Best wishes (and a happy new year!), Ellie
Dear Bjorn @bjorn-stevens,
Are there any further comments on this name or its description you have for us? I think this is close to being agreed.
Thanks and best wishes (and happy summer!), Ellie
Dear @bjorn-stevens,
I hope you are doing well. There is a related conversation in #22 which might be of interest to you with a similar name atmosphere_mass_content_of_rain
/atmosphere_mass_content_of_liquid_precipitation
, I think it would be worthwhile to try to keep the related names in both issues as consistent as possible. Please let me know if you have any thoughts on the above description I suggested for the proposed name mass_fraction_of_frozen_water_in_air
as it would be useful if this proposal could now reach a conclusion.
Best wishes, Ellie
This issue has had no activity in the last 30 days.
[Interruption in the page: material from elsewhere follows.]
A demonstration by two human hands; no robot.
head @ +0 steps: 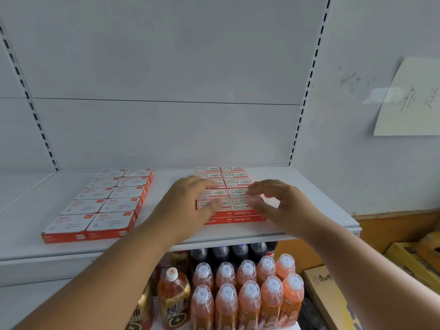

Accordingly:
Standard name moderators are also reminded to review @feggleton @japamment @efisher008
Bjorn Stevens
2023-07-30
mass_fraction_of_solid_water_in_air
There are related variables, but they propose to link this, or related terms, i.e., ice, to cloud. However solid water (ice) is not necessarily confined to clouds, as anyone hit by a hailstone will attest. Moreover, in models and observations it can be ambiguous to determine what is a cloud. Hence the in air. The use of 'solid_water' is for symmetry with 'liquid_water' and avoids ambiguity with ice, which sometimes has a special meaning (i.e., pristine ice, rather than aggregates, graupel, hail etc). Using frozen water, per the terminology seems like another alternative, but it lacks symmetry with liquid water, and could be called deposition water if it isn't really from freezing. Alas, solid water is complicated.